▸ **AIM OF THE EXERCISE**
Output the data unchanged and complete, minus the images.

▸ **STORED DATA**
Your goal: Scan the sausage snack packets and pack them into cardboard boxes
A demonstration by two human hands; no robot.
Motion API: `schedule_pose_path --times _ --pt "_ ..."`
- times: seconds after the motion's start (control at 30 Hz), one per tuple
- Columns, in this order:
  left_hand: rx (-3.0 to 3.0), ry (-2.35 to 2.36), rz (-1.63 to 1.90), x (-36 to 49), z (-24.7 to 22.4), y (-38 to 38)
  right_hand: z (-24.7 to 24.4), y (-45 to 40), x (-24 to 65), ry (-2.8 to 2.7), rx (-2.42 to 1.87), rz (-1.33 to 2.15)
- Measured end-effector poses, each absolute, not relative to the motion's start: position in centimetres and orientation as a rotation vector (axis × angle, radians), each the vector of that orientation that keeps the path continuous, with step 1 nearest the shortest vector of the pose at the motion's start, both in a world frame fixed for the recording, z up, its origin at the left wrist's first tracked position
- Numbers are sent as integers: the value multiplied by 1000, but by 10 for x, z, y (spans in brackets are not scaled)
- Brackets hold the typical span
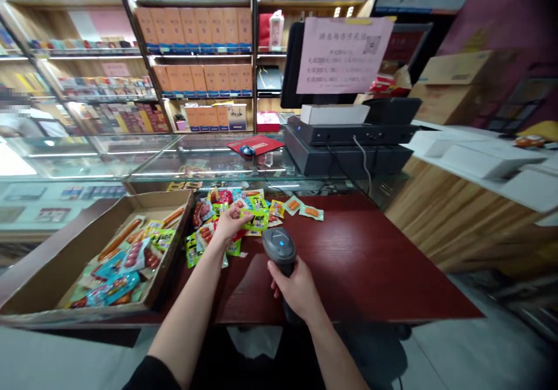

▸ **RESULT**
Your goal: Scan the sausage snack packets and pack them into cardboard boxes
A demonstration by two human hands; no robot.
Motion API: `schedule_pose_path --times _ --pt "_ ..."`
- times: seconds after the motion's start (control at 30 Hz), one per tuple
- Columns, in this order:
  left_hand: rx (-3.0 to 3.0), ry (-2.35 to 2.36), rz (-1.63 to 1.90), x (-36 to 49), z (-24.7 to 22.4), y (-38 to 38)
  right_hand: z (-24.7 to 24.4), y (-45 to 40), x (-24 to 65), ry (-2.8 to 2.7), rx (-2.42 to 1.87), rz (-1.33 to 2.15)
- Measured end-effector poses, each absolute, not relative to the motion's start: position in centimetres and orientation as a rotation vector (axis × angle, radians), each the vector of that orientation that keeps the path continuous, with step 1 nearest the shortest vector of the pose at the motion's start, both in a world frame fixed for the recording, z up, its origin at the left wrist's first tracked position
- Numbers are sent as integers: the value multiplied by 1000, but by 10 for x, z, y (spans in brackets are not scaled)
- Brackets hold the typical span

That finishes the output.